**Task item:** Scan the material for the word "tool" and return every matching line.

**Data shown:**
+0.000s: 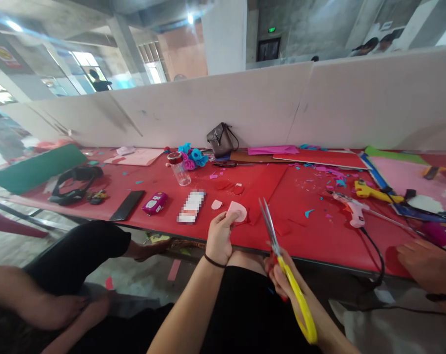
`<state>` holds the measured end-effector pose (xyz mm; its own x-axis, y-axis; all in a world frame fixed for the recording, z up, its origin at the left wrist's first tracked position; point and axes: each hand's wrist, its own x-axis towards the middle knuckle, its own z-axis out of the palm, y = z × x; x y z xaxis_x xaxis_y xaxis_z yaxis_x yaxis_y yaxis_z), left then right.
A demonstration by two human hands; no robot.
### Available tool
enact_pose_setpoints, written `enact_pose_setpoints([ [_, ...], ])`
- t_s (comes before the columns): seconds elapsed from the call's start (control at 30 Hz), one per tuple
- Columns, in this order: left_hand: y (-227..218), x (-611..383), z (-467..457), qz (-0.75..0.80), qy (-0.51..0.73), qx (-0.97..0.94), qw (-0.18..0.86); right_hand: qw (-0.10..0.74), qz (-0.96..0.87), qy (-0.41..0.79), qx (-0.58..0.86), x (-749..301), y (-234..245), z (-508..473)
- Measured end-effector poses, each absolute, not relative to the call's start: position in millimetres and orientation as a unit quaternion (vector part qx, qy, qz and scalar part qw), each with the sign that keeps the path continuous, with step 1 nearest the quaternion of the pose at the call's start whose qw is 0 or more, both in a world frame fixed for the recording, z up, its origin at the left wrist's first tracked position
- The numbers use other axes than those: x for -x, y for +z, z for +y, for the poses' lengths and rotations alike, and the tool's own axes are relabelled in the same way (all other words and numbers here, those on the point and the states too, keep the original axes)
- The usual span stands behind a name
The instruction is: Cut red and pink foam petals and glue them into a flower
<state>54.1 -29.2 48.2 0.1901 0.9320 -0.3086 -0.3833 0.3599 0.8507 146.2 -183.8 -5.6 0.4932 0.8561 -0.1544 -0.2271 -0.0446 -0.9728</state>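
My left hand (219, 238) pinches a rounded pink paper piece (236, 210) above the table edge. A smaller pink piece (217, 204) lies just left of it on the red tabletop (245, 172). To the right, my right hand (279, 276) is closed around a pair of scissors (299, 300) with a yellow handle. The blades point up and away from me, close together and apart from the paper. Something red shows at the fingers of that hand; I cannot make out what it is.
A phone (127, 205), a purple box (154, 203) and a clear jar (180, 169) stand or lie left. Crepe flowers (195, 157) and a dark bag (221, 140) are behind. Glue guns (351, 206) with cords lie right. A co-worker's hand (425, 260) rests rightmost; another person's knee (108, 236) is left.
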Motion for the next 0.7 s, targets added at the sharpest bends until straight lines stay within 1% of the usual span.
enact_pose_setpoints([
  [0.1, 45.9, -50.3, -19.0, 0.448, 0.46, -0.333, 0.69, 0.574, -0.253, 0.583, 0.517, -141.1, -16.2, -206.5],
  [0.17, 43.4, -50.5, -18.7, 0.446, 0.452, -0.338, 0.694, 0.557, -0.241, 0.618, 0.5, -137.3, -15.5, -212.0],
  [0.3, 41.3, -52.1, -28.3, 0.425, 0.44, -0.35, 0.71, 0.518, -0.241, 0.642, 0.511, -138.2, -11.9, -203.5],
  [0.47, 47.9, -49.2, -44.4, 0.378, 0.403, -0.334, 0.764, 0.481, -0.266, 0.676, 0.491, -151.8, -12.8, -186.0],
  [0.63, 53.4, -46.9, -52.8, 0.366, 0.389, -0.335, 0.776, 0.532, -0.26, 0.602, 0.536, -150.0, -4.9, -190.3],
  [0.7, 53.6, -47.3, -54.3, 0.365, 0.385, -0.339, 0.777, 0.533, -0.268, 0.587, 0.548, -146.4, 0.2, -192.8],
])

**Written solution:**
### Available tool
- The numbers use other axes than those: x for -x, y for +z, z for +y, for the poses' lengths and rotations alike, and the tool's own axes are relabelled in the same way (all other words and numbers here, those on the point and the states too, keep the original axes)

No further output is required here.